WORK REQUIRED:
Leave the pictures behind and reproduce every line of the listing exactly.

AVAILABLE DATA:

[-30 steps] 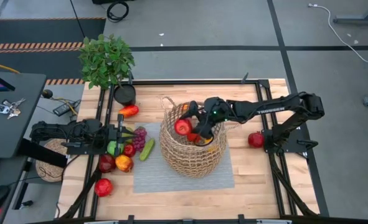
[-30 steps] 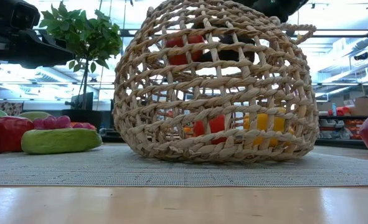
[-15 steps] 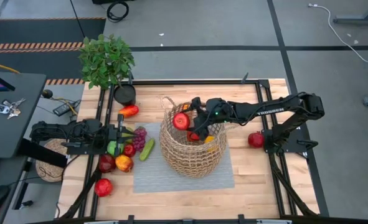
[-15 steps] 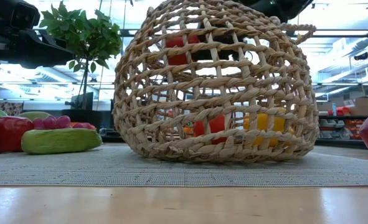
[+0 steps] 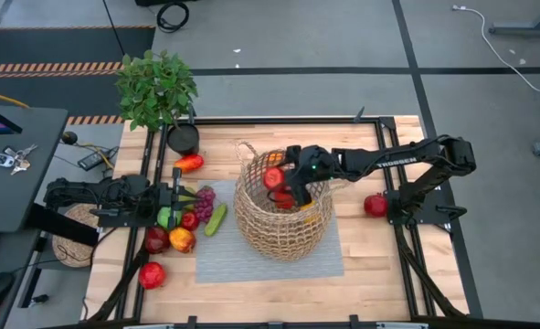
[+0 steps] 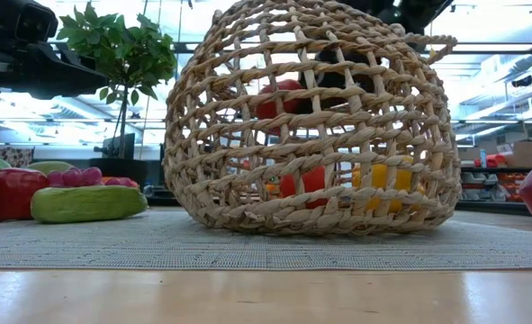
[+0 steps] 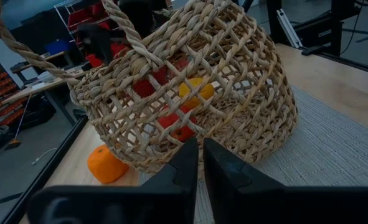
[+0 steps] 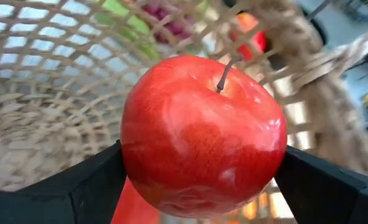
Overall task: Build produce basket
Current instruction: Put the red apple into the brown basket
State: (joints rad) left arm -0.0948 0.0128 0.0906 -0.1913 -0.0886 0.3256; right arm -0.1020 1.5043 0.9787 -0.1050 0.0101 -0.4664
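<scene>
Wooden table [image 5: 370, 265] — grey mat [image 5: 251, 260] under basket [image 5: 279, 228]

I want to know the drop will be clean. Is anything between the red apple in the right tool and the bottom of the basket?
No barrier. The right tool holds the apple inside the basket mouth, below its rim. Produce already lies on the bottom: a red piece and a yellow one, so it would land on those.

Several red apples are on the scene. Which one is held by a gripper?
The red apple over the basket, clamped in the right gripper. The other apples lie free on the table.
</scene>
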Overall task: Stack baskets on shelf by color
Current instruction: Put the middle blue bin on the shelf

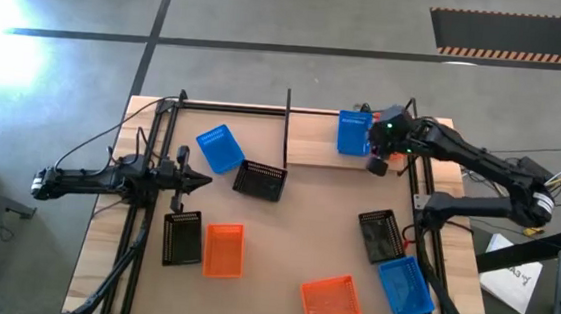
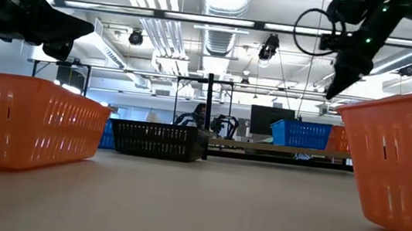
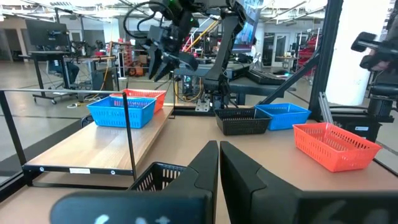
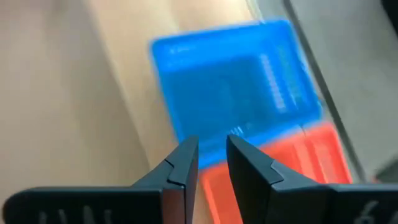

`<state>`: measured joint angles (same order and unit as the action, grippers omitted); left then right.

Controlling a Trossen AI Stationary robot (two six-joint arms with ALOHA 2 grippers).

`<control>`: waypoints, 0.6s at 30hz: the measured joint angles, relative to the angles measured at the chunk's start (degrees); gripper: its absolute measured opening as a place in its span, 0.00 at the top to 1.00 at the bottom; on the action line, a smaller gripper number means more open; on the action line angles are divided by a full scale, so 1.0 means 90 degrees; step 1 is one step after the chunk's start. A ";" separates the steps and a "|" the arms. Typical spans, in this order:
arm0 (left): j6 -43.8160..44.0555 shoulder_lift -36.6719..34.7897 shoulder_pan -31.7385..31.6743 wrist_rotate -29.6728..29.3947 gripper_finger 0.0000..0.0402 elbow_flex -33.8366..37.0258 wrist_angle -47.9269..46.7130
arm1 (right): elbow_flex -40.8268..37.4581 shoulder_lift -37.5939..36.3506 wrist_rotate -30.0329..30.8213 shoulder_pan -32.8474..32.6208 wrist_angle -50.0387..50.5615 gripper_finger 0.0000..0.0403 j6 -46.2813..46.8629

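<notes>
Right pincer (image 4: 208, 163) narrow, holds nothing, above blue basket (image 1: 353, 133) on shelf (image 1: 312, 139), orange basket (image 3: 146, 96) beside it. Left pincer (image 3: 217, 163) shut, waits. Seven baskets left on tabletop (image 1: 284, 238).

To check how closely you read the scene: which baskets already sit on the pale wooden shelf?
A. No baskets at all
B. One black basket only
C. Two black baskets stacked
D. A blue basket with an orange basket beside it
D: the left wrist view shows a blue basket and an orange basket side by side on the shelf, under the right gripper.
</notes>
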<state>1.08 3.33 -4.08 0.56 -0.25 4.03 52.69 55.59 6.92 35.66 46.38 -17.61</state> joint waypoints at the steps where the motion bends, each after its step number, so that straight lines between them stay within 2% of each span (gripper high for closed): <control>1: 0.0000 0.0000 -0.0001 0.0002 1.00 0.0000 0.0000 | -0.0042 -0.0080 0.0191 0.0073 0.0057 0.83 0.0253; 5: -0.0001 0.0000 0.0000 0.0001 1.00 0.0000 0.0001 | -0.0254 -0.0209 0.0954 0.0385 0.0125 0.87 0.0830; 13: 0.0000 0.0000 0.0000 0.0000 1.00 0.0000 0.0000 | -0.0489 0.0376 0.0839 0.0937 0.0056 0.97 0.0859; 18: 0.0000 0.0000 -0.0001 0.0002 1.00 0.0000 0.0000 | -0.0462 0.0903 0.0447 0.1042 -0.0004 0.98 0.0782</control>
<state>1.08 3.33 -4.09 0.57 -0.25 4.03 48.53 63.71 10.94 45.04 46.34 -10.58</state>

RESPONSE TO THIS EXERCISE:
[-30 steps] 
[-30 steps] 
[-15 steps] 
[-15 steps] 
[+0 steps] 
[+0 steps] 
[+0 steps] 
[+0 steps] 
Overall task: Build produce basket
Current instruction: Put the red apple into the brown basket
State: (joints rad) left arm -0.0948 0.0128 0.0906 -0.1913 -0.0886 0.3256; right arm -0.1020 1.5043 0.9787 -0.1050 0.0101 -0.4664
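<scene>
Wooden table [image 5: 370, 265] — grey mat [image 5: 251, 260] under basket [image 5: 279, 228]

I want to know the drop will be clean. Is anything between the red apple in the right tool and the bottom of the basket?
No barrier. The right tool holds the apple inside the basket mouth, below its rim. Produce already lies on the bottom: a red piece and a yellow one, so it would land on those.

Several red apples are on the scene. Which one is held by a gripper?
The red apple over the basket, clamped in the right gripper. The other apples lie free on the table.
</scene>
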Overall task: Stack baskets on shelf by color
Current instruction: Put the middle blue bin on the shelf


`<state>`: measured joint angles (same order and unit as the action, grippers omitted); left then right.

Controlling a Trossen AI Stationary robot (two six-joint arms with ALOHA 2 grippers).

`<control>`: waypoints, 0.6s at 30hz: the measured joint angles, relative to the angles measured at the chunk's start (degrees); gripper: its absolute measured opening as a place in its span, 0.00 at the top to 1.00 at the bottom; on the action line, a smaller gripper number means more open; on the action line angles are divided by a full scale, so 1.0 means 90 degrees; step 1 is one step after the chunk's start. A ";" separates the steps and a "|" the arms. Typical spans, in this order:
arm0 (left): j6 -43.8160..44.0555 shoulder_lift -36.6719..34.7897 shoulder_pan -31.7385..31.6743 wrist_rotate -29.6728..29.3947 gripper_finger 0.0000..0.0402 elbow_flex -33.8366..37.0258 wrist_angle -47.9269..46.7130
arm1 (right): elbow_flex -40.8268..37.4581 shoulder_lift -37.5939..36.3506 wrist_rotate -30.0329..30.8213 shoulder_pan -32.8474..32.6208 wrist_angle -50.0387..50.5615 gripper_finger 0.0000..0.0403 j6 -46.2813..46.8629

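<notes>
Right pincer (image 4: 208, 163) narrow, holds nothing, above blue basket (image 1: 353, 133) on shelf (image 1: 312, 139), orange basket (image 3: 146, 96) beside it. Left pincer (image 3: 217, 163) shut, waits. Seven baskets left on tabletop (image 1: 284, 238).

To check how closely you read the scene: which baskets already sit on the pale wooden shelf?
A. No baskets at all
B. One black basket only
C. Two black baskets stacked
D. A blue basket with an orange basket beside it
D: the left wrist view shows a blue basket and an orange basket side by side on the shelf, under the right gripper.
</notes>
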<state>1.08 3.33 -4.08 0.56 -0.25 4.03 52.69 55.59 6.92 35.66 46.38 -17.61</state> joint waypoints at the steps where the motion bends, each after its step number, so that straight lines between them stay within 2% of each span (gripper high for closed): <control>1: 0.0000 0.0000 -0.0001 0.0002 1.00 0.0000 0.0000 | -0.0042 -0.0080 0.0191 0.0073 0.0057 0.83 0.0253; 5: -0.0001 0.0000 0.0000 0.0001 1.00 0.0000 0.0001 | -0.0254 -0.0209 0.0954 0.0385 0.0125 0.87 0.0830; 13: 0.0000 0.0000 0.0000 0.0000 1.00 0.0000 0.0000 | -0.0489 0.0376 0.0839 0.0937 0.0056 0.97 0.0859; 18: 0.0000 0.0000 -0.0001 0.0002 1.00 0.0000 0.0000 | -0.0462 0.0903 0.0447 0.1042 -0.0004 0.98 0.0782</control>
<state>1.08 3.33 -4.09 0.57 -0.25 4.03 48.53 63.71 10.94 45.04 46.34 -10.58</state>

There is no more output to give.